When this spider has finished you will see the result in $HOME/skyscraper-data.

Scheduled Spider with the Database

In the previous examples we had to start the spider manually with the command crawl-manual. However, usually you want your spiders to be executed automatically. The runtimes of spiders can be managed if you setup the PostgreSQL database.

We also have to tell Skyscraper to read spiders from the database instead of from the filesystem. This is an environment variable that we can set during startup of the docker container. We also have to specify the connection details for the PostgreSQL database:

SPIDER_LOADER_CLASS=skyscraper.spiderloader.PostgresSpiderLoader
POSTGRES_CONNSTRING="host=postgres user=molescrape dbname=molescrape password=my-secret"

Please specify the correct settings for your database for host, user and dbname.

While this would already be enough to setup a scheduled spider in the database, you probably do not want to connect to PostgreSQL each time you want to make a change. Thus, we also setup molehill. molehill is the REST API frontend for molescrape and it’s available as a docker container. Just like for Skyscraper, you also have to specify the PostgreSQL connection details for molehill:

docker pull molescrape/molehill
docker run -d --env MOLEHILL_DB_HOST=postgres \
    --env MOLEHILL_DB_DATABASE=molescrape \
    --env MOLEHILL_DB_USERNAME=molescrape \
    --env MOLEHILL_DB_PASSWORD=my-secret \
    -p 127.0.0.1:9000:8080 \
    molescrape/molehill

TODO: Did not work in my test -> some problem with SQL connection, check

This will start the molehill container in background mode.
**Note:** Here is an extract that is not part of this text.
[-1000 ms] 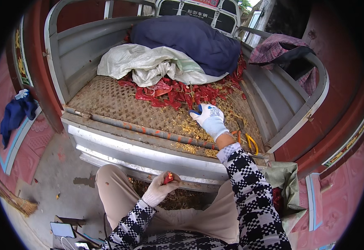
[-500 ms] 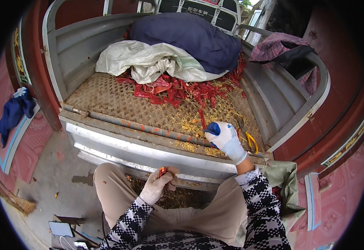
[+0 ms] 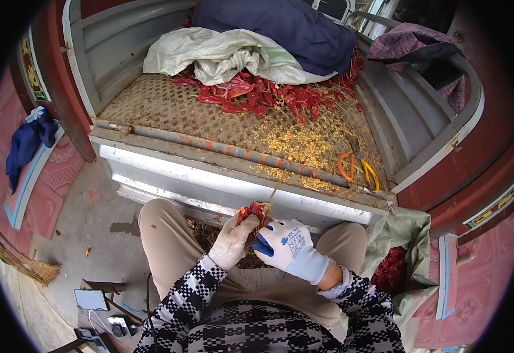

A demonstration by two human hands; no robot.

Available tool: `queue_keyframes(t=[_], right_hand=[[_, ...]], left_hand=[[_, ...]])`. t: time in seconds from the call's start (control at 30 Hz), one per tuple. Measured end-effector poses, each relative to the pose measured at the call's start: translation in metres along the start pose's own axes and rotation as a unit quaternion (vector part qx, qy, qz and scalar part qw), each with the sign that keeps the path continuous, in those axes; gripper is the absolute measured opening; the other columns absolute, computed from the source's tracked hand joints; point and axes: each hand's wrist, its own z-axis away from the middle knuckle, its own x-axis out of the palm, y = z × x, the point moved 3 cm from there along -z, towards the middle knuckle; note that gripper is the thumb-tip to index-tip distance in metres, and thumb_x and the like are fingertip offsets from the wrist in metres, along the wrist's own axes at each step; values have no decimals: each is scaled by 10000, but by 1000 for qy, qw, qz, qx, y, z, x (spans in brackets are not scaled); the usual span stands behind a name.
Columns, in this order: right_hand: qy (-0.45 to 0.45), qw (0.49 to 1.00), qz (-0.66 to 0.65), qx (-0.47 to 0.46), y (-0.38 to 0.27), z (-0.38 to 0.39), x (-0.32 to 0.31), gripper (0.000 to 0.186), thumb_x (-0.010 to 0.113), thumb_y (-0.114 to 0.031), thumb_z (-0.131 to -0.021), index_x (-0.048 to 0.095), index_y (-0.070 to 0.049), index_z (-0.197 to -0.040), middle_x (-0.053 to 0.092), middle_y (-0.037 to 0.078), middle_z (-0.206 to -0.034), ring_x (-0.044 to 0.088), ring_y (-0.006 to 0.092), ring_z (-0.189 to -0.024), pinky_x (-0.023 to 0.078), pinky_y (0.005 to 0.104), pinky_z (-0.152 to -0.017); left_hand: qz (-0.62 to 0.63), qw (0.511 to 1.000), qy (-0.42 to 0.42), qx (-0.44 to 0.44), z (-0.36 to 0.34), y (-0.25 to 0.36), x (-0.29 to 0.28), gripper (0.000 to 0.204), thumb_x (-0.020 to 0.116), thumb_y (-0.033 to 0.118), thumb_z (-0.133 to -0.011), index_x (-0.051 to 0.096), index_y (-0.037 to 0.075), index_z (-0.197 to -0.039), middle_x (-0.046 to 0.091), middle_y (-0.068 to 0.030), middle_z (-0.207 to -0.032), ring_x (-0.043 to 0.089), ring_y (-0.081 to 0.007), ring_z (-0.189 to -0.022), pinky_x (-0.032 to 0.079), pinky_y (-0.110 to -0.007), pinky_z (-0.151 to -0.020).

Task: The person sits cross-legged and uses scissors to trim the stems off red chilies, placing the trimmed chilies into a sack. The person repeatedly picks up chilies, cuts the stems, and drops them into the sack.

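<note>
Holding: both hands meet over the lap, just below the rim of a grey metal cart bed (image 3: 169, 167), working one dried red chili (image 3: 256, 212).
Left hand: the left hand (image 3: 232, 241) wears a pale knit glove; its fingers are closed around the lower part of the chili.
Right hand: the right hand (image 3: 289, 247) wears a white glove with blue fingertips; its fingers (image 3: 263, 244) are pinched together against the chili, touching the left hand.
Chili: it sits between the two hands, upright, with a pale stem (image 3: 271, 197) sticking up toward the cart's edge.
Chili pile: a heap of red chilies (image 3: 269, 97) lies far back on the woven mat (image 3: 151, 109) lining the bed, well apart from the hands.
Seeds: yellow seeds (image 3: 295, 141) are scattered over the mat between the heap and the near rim.
Scissors: an orange-and-yellow handled pair of scissors (image 3: 357, 170) lies at the right front corner of the bed.
Sacks: a white sack (image 3: 210, 53) and a dark blue bundle (image 3: 292, 26) rest behind the heap.
Bag: a greenish sack (image 3: 404, 235) beside the right knee holds more red chilies (image 3: 389, 270).
Floor: a blue cloth (image 3: 27, 141) lies at the left on red tiles; a phone (image 3: 90, 300) lies near the left knee.
</note>
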Motion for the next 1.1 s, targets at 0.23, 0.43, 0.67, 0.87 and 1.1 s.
queue_keyframes(t=[0.23, 0.43, 0.67, 0.87, 1.1], right_hand=[[177, 983, -26, 35, 31, -6, -3, 593, 794, -362, -670, 610, -97, -1168, 629, 125, -961, 605, 327, -891, 488, 439, -767], [111, 962, -242, 58, 43, -18, 21, 508, 737, -253, -749, 611, -78, -1210, 639, 148, -1001, 606, 351, -905, 499, 437, -808], [131, 977, -166, 16, 32, -11, 15, 396, 666, -179, -742, 651, -28, -1107, 654, 172, -960, 612, 386, -865, 501, 456, -812], [91, 908, -373, 165, 49, -4, 47, 261, 598, -166, -887, 641, 18, -1067, 671, 123, -896, 638, 201, -812, 517, 344, -739], [41, 616, -731, 291, 51, 4, 66, 249, 548, -190, -991, 622, 40, -1050, 666, 58, -910, 636, 141, -822, 530, 275, -693]], left_hand=[[-123, 992, 17, 23, -2, -3, -7, 245, 526, 252, -965, 578, 23, -1038, 605, -24, -827, 578, -110, -734, 485, -253, -673], [-167, 986, 20, -11, 3, 3, -12, 269, 538, 299, -955, 580, 43, -1024, 591, -6, -789, 533, -88, -675, 466, -234, -625], [-155, 988, 12, -28, 5, 6, -4, 245, 548, 280, -967, 591, 41, -931, 594, -19, -753, 569, -88, -643, 505, -231, -611], [-124, 991, -14, -40, 9, 8, 1, 184, 554, 162, -912, 602, -4, -976, 466, 17, -649, 385, -74, -544, 298, -238, -497], [-113, 991, -48, -60, 14, 12, 0, 211, 595, 155, -913, 607, -15, -1039, 453, 21, -638, 380, -70, -541, 310, -236, -506]])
It will listen to port 9000 from the host for connections and pass them on to port 8080 of the container. Just as before please specify the correct credentials for your SQL server.

Most people probably want to run their own web server (like nginx) on the frontend and proxy all requests to the container. If you want to publish the port directly instead omit the definition of 127.0.0.1 in the port binding and publish it to the whole world.

You can then check your connection by visiting http://[your-host]:9000/v1/projects. If everything works you should be prompted for login credentials by your browser. If you see an empty page and no Basic-Auth dialog (and a status code 500) then something is wrong.

TODO: Create first user in database - should this be part of the DB setup?

Now we need to upload this spider to Skyscraper. For this, you can use either the command line utility Clime or send an HTTP request to the API from any programming language you like. For this tutorial, we will use Clime. The command to create a new spider is clime spider create:

./clime spider create --project tutorial --name firstspider \
    --recurrency-minutes 240 --code firstspider.py

TODO: Add the response of the command here

Now, you can manually start the scraper with the previously installed docker container by running:

docker run --rm --env-file skyscraper.env.list \
    skyscraper crawl-manual tutorial firstspider